# [What you have to do]
The answer must be one number: the count of lines in the data below that include "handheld".

════

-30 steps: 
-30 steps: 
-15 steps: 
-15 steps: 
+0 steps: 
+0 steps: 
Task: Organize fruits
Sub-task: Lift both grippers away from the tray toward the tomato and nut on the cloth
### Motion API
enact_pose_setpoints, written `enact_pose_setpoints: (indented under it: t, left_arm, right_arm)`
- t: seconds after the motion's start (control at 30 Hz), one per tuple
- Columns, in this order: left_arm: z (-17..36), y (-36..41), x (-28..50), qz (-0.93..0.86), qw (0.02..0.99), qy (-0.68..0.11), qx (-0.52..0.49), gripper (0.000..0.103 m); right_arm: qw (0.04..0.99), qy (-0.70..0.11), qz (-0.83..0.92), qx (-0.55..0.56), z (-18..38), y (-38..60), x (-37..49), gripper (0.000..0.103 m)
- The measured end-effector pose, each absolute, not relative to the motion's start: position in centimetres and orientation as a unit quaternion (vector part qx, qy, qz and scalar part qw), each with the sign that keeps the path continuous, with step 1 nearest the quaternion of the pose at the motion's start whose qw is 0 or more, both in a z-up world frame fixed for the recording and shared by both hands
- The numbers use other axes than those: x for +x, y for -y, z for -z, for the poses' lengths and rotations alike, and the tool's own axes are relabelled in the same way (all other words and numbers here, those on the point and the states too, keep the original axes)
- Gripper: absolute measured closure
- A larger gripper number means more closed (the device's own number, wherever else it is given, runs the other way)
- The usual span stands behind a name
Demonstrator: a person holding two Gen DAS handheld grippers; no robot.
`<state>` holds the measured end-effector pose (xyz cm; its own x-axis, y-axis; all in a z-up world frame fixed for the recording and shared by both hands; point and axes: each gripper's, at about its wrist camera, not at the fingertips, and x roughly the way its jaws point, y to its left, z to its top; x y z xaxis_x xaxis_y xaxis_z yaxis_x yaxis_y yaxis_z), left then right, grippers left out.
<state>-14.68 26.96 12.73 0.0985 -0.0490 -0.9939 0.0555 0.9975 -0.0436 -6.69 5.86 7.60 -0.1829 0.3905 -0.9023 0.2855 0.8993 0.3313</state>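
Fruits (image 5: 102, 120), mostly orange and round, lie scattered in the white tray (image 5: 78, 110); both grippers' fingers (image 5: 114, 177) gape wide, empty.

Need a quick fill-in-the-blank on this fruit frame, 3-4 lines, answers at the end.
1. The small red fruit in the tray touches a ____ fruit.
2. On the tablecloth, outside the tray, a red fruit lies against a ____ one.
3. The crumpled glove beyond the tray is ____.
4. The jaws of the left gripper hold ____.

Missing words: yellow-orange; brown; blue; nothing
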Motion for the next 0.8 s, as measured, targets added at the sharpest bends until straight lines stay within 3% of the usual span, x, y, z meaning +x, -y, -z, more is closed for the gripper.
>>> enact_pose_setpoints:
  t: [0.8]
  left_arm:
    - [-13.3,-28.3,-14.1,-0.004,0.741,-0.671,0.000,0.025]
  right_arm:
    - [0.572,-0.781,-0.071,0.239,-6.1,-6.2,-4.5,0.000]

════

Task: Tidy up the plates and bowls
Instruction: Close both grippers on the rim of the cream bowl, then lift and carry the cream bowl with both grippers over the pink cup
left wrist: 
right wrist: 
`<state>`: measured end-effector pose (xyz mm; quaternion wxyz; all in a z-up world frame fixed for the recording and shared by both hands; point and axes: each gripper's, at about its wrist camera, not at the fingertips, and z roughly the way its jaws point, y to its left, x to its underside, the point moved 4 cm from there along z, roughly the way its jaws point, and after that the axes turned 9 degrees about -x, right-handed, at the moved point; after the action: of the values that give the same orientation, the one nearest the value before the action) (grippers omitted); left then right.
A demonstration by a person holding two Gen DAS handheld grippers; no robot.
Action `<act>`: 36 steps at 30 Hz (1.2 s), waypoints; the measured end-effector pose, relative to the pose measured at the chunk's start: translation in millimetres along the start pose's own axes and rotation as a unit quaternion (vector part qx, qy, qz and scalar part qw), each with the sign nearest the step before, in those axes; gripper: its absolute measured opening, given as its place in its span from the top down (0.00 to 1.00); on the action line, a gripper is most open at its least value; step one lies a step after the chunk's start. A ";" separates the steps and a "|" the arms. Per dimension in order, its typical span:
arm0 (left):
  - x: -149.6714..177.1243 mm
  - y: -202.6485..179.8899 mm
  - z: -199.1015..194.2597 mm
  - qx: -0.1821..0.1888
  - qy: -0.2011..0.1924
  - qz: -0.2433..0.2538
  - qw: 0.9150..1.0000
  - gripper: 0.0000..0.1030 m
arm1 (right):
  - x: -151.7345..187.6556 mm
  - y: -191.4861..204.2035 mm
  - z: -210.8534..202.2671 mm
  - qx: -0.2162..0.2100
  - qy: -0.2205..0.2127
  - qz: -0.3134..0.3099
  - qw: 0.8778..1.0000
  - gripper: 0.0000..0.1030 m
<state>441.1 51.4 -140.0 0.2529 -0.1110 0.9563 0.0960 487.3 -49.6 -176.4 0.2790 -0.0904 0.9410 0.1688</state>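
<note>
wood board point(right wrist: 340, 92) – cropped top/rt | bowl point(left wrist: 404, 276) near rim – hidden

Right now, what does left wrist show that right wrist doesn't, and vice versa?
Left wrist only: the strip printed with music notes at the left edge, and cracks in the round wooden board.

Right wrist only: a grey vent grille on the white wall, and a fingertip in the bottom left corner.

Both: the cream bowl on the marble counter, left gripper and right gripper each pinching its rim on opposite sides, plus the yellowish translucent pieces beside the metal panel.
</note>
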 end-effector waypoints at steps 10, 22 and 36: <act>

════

# [Output of the exercise]
2